Task statement >> Return each line of the material below exactly. Begin at the first and end on the line with "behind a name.".

Data extract >>
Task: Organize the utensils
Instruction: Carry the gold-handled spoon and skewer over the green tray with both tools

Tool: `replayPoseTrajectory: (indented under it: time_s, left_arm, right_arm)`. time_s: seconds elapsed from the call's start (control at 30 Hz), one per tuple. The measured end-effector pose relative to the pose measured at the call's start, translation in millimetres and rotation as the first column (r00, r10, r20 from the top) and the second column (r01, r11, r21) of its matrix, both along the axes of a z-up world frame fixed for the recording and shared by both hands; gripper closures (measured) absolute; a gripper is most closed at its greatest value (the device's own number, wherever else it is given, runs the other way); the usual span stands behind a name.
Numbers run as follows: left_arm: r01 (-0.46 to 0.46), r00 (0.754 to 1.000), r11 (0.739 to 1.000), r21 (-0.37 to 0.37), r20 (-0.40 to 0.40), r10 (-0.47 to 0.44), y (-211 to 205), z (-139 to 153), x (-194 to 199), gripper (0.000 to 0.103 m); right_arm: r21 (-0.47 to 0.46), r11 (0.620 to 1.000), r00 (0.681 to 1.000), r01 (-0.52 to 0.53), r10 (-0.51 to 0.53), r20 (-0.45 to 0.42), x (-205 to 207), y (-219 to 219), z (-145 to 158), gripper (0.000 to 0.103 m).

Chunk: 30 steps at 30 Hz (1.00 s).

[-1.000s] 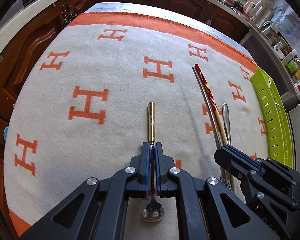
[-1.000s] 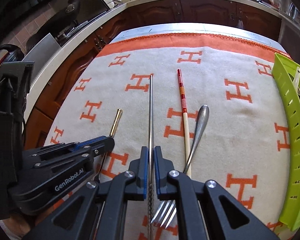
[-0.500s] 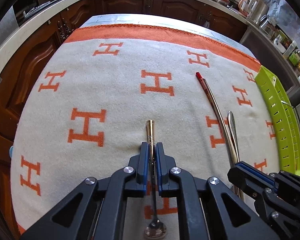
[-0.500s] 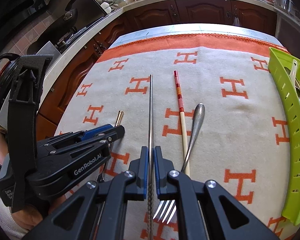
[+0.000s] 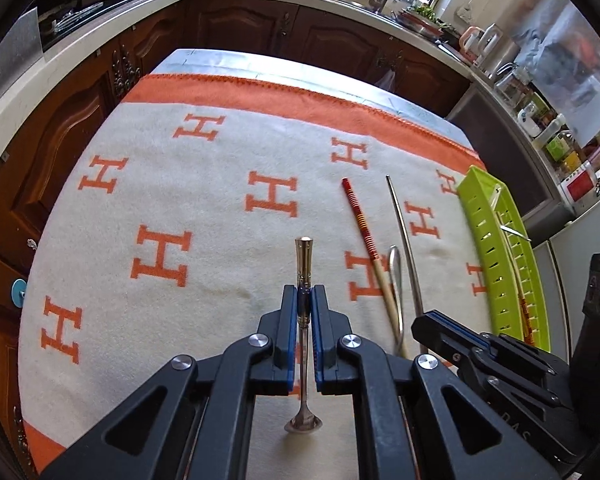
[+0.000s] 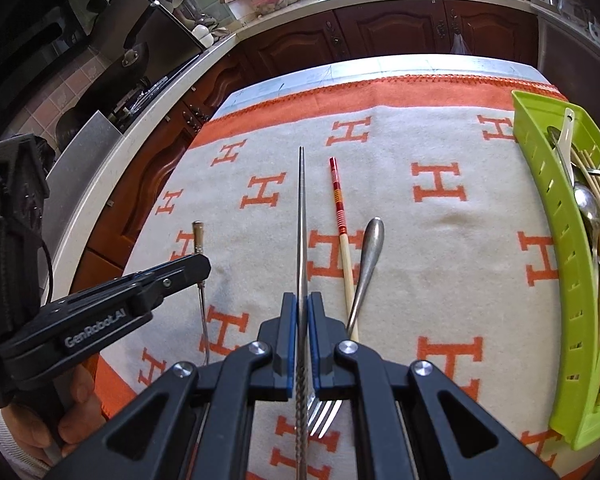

Expected answer >>
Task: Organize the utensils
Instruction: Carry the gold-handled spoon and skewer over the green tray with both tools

Tool: `replayPoseTrajectory: (indented under it: time_s, left_arm, right_arm)`. time_s: seconds elapsed from the call's start (control at 30 Hz), one per tuple. The measured end-effector pose relative to the pose measured at the call's start, translation in millimetres and rotation as the first column (r00, r10, r20 from the top) and the second column (r01, r11, r21) of its matrix, both along the axes of a z-up world frame fixed for the recording and shared by both hands; gripper closures (measured) absolute; a gripper is most closed at its greatest value (the device's own number, wherever else it is given, runs the other way); the usual span stands behind a name.

Now the exercise is finished.